Provided material -
○ ○ ○ ○ ○ ○ ○
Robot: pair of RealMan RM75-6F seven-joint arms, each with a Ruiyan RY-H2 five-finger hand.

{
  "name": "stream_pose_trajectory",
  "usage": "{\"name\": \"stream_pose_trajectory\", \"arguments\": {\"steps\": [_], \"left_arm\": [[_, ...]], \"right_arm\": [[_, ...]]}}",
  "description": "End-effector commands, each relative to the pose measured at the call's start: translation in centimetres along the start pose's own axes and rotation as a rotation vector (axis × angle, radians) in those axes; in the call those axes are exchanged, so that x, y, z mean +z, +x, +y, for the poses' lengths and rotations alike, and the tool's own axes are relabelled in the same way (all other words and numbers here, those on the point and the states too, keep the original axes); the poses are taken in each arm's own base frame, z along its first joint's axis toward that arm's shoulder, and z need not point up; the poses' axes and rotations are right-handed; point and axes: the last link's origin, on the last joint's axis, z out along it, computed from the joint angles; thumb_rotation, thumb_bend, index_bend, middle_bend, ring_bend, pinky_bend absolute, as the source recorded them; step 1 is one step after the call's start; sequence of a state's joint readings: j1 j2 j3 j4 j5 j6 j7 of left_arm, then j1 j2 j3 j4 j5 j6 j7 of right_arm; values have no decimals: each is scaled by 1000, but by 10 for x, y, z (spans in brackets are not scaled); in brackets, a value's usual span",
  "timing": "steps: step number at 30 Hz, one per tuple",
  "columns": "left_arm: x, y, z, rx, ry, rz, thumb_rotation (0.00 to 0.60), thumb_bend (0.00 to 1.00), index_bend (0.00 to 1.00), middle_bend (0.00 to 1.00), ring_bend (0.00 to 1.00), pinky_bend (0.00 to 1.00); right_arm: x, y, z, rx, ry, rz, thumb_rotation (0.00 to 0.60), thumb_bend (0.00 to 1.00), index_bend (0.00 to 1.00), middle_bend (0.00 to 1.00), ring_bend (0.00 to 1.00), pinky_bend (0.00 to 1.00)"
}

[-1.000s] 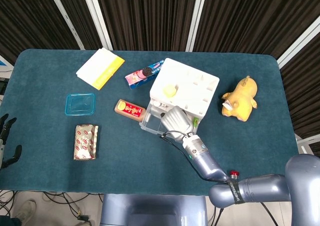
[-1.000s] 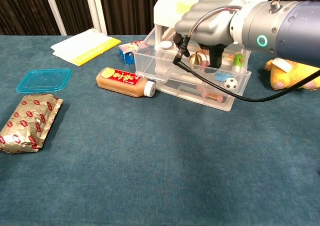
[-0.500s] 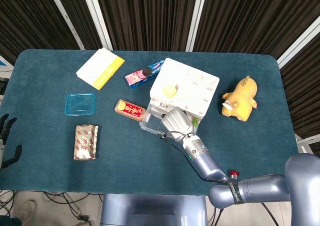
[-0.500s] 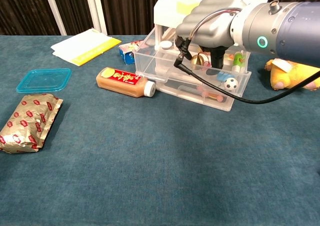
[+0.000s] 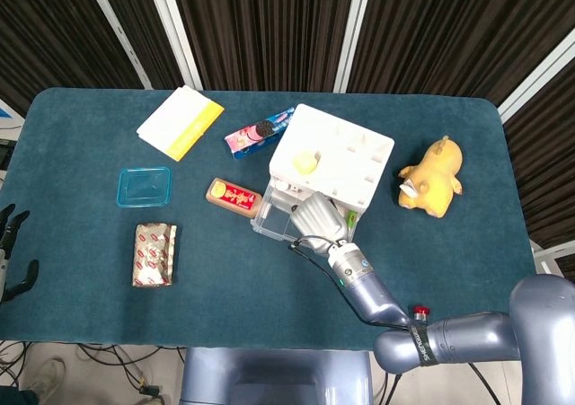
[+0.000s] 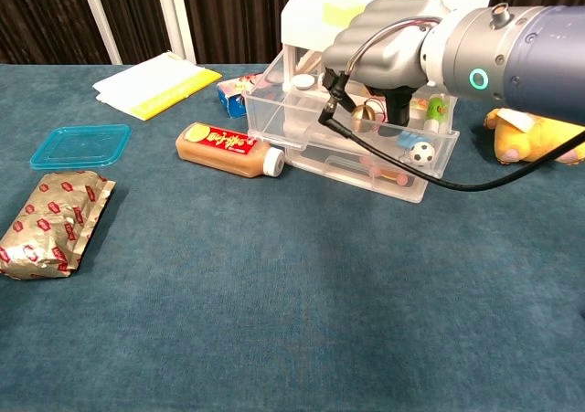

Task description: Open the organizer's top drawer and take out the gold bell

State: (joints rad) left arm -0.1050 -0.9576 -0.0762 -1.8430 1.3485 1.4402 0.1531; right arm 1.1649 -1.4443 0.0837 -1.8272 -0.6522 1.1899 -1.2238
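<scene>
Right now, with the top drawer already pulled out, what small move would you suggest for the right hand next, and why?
Probably close the fingers on the gold bell and lift straight up: the right hand hangs over the open top drawer, fingers reaching down around it, the grip unclear.

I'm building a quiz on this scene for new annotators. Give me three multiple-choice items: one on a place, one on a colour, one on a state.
1. Where does the sauce bottle lie?
A. in the top drawer
B. on the table against the organizer's left front corner
C. on the blue lid

2. What colour is the plush toy?
A. yellow
B. green
C. white

3. How is the top drawer?
A. shut
B. removed
C. pulled open

Answers:
1 B, the chest view shows its white cap by the clear drawer's corner.
2 A, both views show a yellow plush right of the organizer.
3 C, the drawer juts out in front, with the right hand reaching into it over the gold bell.
</scene>
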Motion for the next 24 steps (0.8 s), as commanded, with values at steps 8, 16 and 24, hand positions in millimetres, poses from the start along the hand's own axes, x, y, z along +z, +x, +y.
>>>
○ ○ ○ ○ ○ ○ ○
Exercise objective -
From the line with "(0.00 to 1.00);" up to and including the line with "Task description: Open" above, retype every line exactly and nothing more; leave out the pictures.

Answer area -
  "columns": "left_arm: x, y, z, rx, ry, rz, thumb_rotation (0.00 to 0.60), thumb_bend (0.00 to 1.00), index_bend (0.00 to 1.00), middle_bend (0.00 to 1.00), ring_bend (0.00 to 1.00), pinky_bend (0.00 to 1.00); right_arm: x, y, z, rx, ry, rz, thumb_rotation (0.00 to 0.60), thumb_bend (0.00 to 1.00), index_bend (0.00 to 1.00), middle_bend (0.00 to 1.00), ring_bend (0.00 to 1.00), pinky_bend (0.00 to 1.00)"
}

[-1.000s] 
[-1.000s] 
[-0.500s] 
[-0.500s] 
[+0.000s] 
[+0.000s] 

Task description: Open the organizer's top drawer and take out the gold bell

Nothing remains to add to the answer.